Ruth prayed in German for several minutes. Becky didn’t understand any of it but by the time her aunt said
amen
she was calmer inside even if she still didn’t feel like going to bed. Once she was sure by Ruth’s breathing that she was asleep she peeled back the sheets and got to her feet. Moving quietly and quickly she left the room and went down the staircase and out the front door of the dark and silent farmhouse. The moon was half full, and she stood by one of the fields looking at the silver lighting up the heads of the tall hay.
So I will pray in English—if you don’t mind. I’ve always felt you wanted me to fly and be a missionary pilot. Are you having second thoughts? Do you
have a new plan? Is Moses part of it? I really can’t think straight—half of me doesn’t object to becoming Amish if he is the man I lie with every night and get up and face the day with every morning. It would be nice to have a sign from you, Lord. I would be grateful if you showed me something, anything, just so long as I understand what you’re showing me when I see it. Thank you. I love you. Amen…and good night
.
She made her way back to her bed and for the next several hours slept off and on, until four when she joined her mother for the milking. She heard her uncles—Luke, Daniel, and Harley—arrive in their wagons and saw Moses pull up in a buggy as she glanced through the open barn door. He looked around after greeting her father and her uncles and she felt like he expected to see her. Her mother noticed that Becky had her head up and was staring out at the farmyard.
“Finish your work. You’ll see him at breakfast.”
Becky leaned her head into the cow’s side. “At breakfast?
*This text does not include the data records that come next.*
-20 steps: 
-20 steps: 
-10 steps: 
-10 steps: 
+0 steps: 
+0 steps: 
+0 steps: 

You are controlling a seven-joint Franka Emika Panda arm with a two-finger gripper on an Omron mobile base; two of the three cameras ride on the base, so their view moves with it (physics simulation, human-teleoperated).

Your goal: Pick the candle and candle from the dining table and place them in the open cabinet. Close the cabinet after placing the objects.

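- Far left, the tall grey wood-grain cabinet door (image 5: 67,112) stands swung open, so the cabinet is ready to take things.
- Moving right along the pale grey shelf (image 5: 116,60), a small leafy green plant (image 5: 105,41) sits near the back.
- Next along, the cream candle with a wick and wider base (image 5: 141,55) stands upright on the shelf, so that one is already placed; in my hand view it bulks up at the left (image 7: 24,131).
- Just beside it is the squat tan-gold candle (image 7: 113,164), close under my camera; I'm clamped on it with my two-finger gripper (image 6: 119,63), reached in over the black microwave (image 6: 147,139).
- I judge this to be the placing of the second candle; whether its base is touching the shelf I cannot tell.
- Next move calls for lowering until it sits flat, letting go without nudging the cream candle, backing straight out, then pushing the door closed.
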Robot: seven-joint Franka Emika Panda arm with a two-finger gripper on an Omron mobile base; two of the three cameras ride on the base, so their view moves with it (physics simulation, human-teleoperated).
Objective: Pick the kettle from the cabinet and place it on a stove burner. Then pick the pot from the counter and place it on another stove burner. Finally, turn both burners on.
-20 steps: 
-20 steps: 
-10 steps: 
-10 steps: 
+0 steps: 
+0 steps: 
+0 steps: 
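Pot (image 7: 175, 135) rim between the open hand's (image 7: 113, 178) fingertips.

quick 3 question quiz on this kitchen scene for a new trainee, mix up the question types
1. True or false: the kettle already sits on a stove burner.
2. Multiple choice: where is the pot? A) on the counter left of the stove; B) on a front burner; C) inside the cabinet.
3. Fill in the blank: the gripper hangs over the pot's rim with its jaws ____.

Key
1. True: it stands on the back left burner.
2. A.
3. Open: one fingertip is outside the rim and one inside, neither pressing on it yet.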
With all the noise and talk there will be at the table today I’ll be lucky if he even hears me say hello.”
Lyyndaya smiled as she worked the teats of her cow. “No matter. Your father thinks they will be at it tomorrow too. Just him and Moses. Would that sort of breakfast table suit you better?”
Becky stopped milking. “Just Dad and Moses tomorrow? Why?”
“He only needs one other pair of hands Thursday.”
“And he chose Moses?”
“Yes.”
“Out of the goodness of his heart?”
Lyyndaya picked up her bucket and milking stool and lantern and moved to another cow. “No doubt he was thinking of you.”
“Me?” Becky started working on her cow again. “Ha. That probably means he wants to grill him. Am I right?”
“This isn’t some sort of gangster movie.”
“He will though. I know Dad. ‘What makes Moses Yoder tick?’ That’s what’s on his mind. Not me.”
“Both of you are on his mind. Believe me.” Lyyndaya glanced at her daughter. “Moses’ mother, Emma, once vied with me for your father’s affection.”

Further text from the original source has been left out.